1. Field of the Invention
The invention relates generally to a method of manufacturing a flash memory device. More particularly, the invention relates to a method of manufacturing a flash memory device, which can prevent damage of a semiconductor substrate during an ion injection process for forming a junction region.
2. Description of the Prior Art
Generally, a flash memory cell includes a floating gate formed on and electrically separated from the semiconductor substrate, a control gate electrically formed on the floating gate and also separated from the floating gate by a dielectric film, and a junction region formed on the semiconductor substrate at both sides of the floating gate. A method of manufacturing a flash memory device having this memory cell will be explained.
FIGS. 1A-1E are cross-sectional views of a device for explaining a method of manufacturing a conventional flash memory device, which will be explained by reference to FIGS. 2A-2D.
FIG. 1A is a cross-sectional view of a device in which a device separation film 2 is formed in a field region of a semiconductor substrate 1, and FIG. 2A shows a layout of FIG. 1A.
FIG. 1B shows a cross-sectional view of the device. After a tunnel oxide film 3 and a first polysilicon layer are sequentially formed on the entire structure, they are patterned to form a floating gate 4. The floating gate 4 is patterned in the Y direction, as shown in FIG. 2B.

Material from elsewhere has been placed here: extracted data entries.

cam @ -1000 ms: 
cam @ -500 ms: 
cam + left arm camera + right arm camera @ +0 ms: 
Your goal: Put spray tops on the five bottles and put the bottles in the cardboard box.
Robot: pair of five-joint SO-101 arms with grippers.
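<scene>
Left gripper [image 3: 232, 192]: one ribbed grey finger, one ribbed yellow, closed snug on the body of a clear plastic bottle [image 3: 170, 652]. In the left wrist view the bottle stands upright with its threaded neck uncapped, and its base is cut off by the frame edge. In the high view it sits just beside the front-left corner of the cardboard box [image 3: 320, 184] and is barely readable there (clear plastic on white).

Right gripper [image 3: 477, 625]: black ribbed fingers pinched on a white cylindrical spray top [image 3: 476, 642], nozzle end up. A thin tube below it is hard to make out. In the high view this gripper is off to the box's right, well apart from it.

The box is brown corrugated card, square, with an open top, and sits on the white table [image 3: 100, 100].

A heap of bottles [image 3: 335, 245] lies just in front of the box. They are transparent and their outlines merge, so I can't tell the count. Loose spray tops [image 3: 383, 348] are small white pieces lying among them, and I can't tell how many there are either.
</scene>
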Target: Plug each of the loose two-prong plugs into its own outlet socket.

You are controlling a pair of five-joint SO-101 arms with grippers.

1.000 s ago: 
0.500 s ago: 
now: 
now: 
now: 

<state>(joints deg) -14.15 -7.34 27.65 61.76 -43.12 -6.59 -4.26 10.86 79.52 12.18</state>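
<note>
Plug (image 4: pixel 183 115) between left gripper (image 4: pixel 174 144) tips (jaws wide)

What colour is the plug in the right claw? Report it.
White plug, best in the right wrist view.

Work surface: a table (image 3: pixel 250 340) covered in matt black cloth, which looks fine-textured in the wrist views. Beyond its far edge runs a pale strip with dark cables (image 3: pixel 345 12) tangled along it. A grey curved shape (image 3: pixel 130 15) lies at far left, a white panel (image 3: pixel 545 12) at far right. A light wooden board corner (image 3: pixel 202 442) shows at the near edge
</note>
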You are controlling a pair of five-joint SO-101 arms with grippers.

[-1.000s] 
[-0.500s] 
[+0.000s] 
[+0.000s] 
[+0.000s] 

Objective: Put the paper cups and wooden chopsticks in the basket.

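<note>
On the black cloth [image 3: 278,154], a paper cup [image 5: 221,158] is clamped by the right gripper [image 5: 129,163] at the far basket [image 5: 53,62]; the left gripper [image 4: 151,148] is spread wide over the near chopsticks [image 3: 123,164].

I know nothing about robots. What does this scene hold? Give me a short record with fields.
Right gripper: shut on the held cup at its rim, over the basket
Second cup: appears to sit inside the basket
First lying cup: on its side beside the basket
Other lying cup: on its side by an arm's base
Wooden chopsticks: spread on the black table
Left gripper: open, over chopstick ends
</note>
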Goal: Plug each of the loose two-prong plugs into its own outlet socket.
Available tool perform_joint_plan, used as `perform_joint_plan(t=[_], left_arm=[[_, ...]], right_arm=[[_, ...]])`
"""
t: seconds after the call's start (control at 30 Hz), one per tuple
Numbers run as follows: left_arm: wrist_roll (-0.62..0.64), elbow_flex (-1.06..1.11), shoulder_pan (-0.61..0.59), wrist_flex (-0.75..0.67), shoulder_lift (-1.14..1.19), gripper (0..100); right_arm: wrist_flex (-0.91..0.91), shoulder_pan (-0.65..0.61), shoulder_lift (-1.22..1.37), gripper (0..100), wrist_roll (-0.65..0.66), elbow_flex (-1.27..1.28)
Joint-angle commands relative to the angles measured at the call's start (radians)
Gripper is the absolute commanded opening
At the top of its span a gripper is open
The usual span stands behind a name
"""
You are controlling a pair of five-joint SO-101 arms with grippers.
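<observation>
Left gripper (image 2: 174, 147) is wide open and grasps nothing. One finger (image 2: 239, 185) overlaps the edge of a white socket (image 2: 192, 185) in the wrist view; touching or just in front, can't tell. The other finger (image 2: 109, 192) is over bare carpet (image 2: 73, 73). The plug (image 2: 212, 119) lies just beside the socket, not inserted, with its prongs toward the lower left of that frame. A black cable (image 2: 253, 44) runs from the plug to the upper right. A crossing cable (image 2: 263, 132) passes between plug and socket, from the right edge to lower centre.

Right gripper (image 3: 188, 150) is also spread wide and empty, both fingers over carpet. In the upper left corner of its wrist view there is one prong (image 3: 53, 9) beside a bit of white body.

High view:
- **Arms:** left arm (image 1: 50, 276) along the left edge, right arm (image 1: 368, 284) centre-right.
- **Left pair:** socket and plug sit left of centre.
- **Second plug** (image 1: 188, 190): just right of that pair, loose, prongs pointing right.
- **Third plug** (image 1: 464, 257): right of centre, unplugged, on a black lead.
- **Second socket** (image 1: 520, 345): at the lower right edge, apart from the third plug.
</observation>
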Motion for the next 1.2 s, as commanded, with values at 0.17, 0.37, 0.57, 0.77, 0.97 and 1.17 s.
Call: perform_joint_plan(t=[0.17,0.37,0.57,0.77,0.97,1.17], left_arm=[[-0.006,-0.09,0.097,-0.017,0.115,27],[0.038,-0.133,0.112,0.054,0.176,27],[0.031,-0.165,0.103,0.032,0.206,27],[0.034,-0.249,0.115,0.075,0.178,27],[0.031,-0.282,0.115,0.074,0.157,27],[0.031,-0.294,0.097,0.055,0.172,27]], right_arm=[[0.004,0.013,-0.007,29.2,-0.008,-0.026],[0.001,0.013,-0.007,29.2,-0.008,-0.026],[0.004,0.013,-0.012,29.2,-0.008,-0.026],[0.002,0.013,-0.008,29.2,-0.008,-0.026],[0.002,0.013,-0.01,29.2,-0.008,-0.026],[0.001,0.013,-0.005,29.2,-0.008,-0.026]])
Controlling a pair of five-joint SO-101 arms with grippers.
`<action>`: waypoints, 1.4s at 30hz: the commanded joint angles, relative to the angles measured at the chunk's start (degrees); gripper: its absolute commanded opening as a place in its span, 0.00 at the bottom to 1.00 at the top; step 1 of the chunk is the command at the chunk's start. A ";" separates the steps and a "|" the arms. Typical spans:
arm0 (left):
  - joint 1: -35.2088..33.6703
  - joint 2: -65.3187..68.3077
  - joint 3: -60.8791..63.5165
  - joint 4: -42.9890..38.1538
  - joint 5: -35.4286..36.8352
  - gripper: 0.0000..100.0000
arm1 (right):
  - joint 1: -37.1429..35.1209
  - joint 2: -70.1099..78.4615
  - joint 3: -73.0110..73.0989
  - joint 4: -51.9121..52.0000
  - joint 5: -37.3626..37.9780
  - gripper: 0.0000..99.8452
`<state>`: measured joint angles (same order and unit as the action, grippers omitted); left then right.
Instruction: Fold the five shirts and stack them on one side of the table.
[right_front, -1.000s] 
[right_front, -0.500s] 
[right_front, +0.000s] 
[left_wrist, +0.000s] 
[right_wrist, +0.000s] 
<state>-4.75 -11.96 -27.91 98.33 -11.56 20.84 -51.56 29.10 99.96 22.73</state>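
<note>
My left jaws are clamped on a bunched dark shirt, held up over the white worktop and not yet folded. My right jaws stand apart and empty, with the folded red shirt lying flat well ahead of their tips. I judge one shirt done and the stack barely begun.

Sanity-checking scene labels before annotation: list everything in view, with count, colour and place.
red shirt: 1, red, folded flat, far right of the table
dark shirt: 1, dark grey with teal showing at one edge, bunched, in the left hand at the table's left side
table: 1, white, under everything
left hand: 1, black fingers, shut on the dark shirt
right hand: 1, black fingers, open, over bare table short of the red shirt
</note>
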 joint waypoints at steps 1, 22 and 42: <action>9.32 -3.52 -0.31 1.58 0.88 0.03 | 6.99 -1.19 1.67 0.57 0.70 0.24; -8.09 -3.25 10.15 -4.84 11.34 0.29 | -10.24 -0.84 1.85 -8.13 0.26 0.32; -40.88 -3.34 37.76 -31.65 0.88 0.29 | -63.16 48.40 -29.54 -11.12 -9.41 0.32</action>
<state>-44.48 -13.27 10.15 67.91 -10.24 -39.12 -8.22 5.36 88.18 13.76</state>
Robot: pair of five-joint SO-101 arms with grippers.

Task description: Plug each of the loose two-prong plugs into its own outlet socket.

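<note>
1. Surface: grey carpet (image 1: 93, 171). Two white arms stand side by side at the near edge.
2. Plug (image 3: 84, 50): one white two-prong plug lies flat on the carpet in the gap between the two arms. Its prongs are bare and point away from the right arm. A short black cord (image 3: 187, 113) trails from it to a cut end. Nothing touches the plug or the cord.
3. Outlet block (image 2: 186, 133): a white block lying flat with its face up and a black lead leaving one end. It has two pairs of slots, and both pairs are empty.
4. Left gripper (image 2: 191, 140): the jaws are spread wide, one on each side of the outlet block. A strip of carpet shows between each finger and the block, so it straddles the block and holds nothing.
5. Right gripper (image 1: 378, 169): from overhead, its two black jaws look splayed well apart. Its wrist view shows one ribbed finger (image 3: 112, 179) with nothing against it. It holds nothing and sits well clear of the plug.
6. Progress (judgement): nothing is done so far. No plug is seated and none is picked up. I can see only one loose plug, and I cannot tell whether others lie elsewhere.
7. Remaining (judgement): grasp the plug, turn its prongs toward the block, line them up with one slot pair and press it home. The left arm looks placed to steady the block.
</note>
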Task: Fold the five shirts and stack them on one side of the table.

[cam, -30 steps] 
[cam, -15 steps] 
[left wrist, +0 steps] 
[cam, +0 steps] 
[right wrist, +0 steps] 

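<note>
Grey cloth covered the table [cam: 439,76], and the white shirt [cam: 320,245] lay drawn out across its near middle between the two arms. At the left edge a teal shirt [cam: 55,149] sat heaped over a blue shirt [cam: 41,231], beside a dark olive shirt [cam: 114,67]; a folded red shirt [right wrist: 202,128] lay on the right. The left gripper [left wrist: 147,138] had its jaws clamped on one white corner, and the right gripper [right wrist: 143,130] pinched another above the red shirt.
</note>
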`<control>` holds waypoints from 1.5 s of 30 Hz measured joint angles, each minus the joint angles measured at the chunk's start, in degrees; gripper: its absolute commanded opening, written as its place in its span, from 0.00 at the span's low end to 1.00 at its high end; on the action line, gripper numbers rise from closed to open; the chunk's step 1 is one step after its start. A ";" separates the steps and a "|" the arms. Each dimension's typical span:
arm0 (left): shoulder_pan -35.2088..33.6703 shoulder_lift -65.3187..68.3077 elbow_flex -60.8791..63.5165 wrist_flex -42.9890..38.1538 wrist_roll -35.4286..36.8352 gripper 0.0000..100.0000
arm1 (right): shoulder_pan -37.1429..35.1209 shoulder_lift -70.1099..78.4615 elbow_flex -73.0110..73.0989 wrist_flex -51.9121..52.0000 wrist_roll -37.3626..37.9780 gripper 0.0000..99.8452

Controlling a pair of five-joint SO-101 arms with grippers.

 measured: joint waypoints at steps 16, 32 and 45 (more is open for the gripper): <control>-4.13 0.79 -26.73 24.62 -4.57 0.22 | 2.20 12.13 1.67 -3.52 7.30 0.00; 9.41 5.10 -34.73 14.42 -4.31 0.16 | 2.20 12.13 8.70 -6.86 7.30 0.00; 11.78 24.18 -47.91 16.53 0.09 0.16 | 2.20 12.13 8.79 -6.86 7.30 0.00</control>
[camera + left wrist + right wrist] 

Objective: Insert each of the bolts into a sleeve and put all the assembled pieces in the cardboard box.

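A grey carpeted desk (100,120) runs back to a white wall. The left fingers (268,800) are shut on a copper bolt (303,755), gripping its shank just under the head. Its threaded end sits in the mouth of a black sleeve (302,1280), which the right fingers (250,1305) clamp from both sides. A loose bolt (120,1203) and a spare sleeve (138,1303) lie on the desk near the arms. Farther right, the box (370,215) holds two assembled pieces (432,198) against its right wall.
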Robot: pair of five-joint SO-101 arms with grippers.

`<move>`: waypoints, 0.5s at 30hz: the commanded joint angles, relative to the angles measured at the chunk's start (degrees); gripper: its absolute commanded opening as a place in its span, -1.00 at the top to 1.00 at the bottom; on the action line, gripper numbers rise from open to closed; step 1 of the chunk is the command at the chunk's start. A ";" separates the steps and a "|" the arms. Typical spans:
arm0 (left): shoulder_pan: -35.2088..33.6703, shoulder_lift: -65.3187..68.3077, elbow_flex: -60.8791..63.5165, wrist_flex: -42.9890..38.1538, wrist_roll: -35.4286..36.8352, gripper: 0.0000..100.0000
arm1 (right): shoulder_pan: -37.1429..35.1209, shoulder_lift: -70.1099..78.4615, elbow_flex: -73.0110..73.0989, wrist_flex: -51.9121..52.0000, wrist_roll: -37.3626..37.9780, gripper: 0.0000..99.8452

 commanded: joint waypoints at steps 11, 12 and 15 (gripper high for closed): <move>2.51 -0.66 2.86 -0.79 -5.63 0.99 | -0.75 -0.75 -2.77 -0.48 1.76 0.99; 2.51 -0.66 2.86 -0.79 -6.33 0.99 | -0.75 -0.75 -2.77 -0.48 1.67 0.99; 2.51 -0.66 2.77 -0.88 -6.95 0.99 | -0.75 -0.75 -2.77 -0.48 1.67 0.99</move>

Referring to FIG. 1C, after a dielectric film 5 is formed on the entire structure and is then cured by an annealing process, a second polysilicon layer 6a, a tungsten silicide layer 6b, and a reflection prevention film 6c are sequentially formed on the dielectric film 5. Then, the reflection prevention film 6c, the tungsten silicide layer 6b, the second polysilicon layer 6a, and the dielectric film 5 are sequentially patterned to form a control gate including the second polysilicon layer 6a and the tungsten silicide layer 6b. The control gate is patterned in the X direction.
FIG. 1D is a cross-sectional view of the device in which a first mask 7 is formed so that the semiconductor substrate 1 in the portion in which a source region will be formed can be exposed, the device separation film 2 in the exposed portion (section B in FIG. 2C) is removed and impurity ions are then injected into the exposed portion of the semiconductor substrate 1, thus forming a source region 8, which shows a cross-sectional view of the device taken along lines A1-A2 in FIG. 2C. At this time, the source region 8 forms a line shape extending in the X direction, as shown in FIG. 2C.
FIG. 1E is a cross-sectional view of the device in which, after the first mask 7 is removed, a second mask 9 is formed so that the semiconductor substrate 1 in the portion in which a drain region will be formed and impurity ions are injected into the exposition portion of the semiconductor substrate 1, thus forming a drain region 10, which shows a cross-sectional view of the device taken along lines C1-C2 in FIG. 2D.
Next, after the second mask 9 is formed, an annealing process is performed to the impurity ions injected into the source region 8 and the drain region 10.
In the conventional method, however, as the semiconductor substrate at the portion from which the dielectric film is removed is exposed during a self-alignment etching process for forming the control gate, it tends to damage the semiconductor substrate due to the etching. Further, as the ion injection process for forming the source region and the drain region is performed with the damaged semiconductor substrate being exposed, dopants are damaged and the injected ions become non-uniformly distributed.
Therefore, the threshold voltage (Vth) of the memory cell varies due to damage of the dopants and non-uniformity of the concentration and the operating speed of the device is lowered, thus resulting in degrading reliability of the device.
A method of manufacturing a flash memory device includes the steps of sequentially forming a tunnel oxide film and a first polysilicon layer on a semiconductor substrate in which a device separation film is formed and then patterning the tunnel oxide film and the first polysilicon layer to form a floating gate; forming a mask so that a portion in which a source region will be formed can be exposed and then removing the device separation film at the exposed position; forming a dielectric film including a lower oxide film, a nitride film and an upper oxide film on the entire structure, performing an annealing process, and then forming a second polysilicon layer on the dielectric film; sequentially removing the polysilicon layer, the upper oxide film and the nitride film in a portion in which a source region and a drain region will be formed, and injecting impurity ions into the semiconductor substrate at a portion in which the lower oxide film remains to form a source region and a drain region; after removing the remained lower oxide film, sequentially forming a third polysilicon layer and a tungsten silicide layer on the entire structure and then patterning the third polysilicon layer and the tungsten suicide layer to form a control gate; and performing an annealing process for activating the impurity ions injected into the source region and the drain region.
The device separation film is removed preferably by a wet etching process using HF solution of a 50:1 concentration. The floating gate is patterned in the X and Y directions so that it can have an independent shape. The dielectric film and the second polysilicon layer are preferably formed by low-pressure chemical vapor deposition method.
Also the upper oxide film and the nitride film are removed by plasma etching process. The lower oxide film remains in an amorphous state. The annealing process is preferably performed by rapid thermal process (RTP) under nitrogen (N2) atmosphere.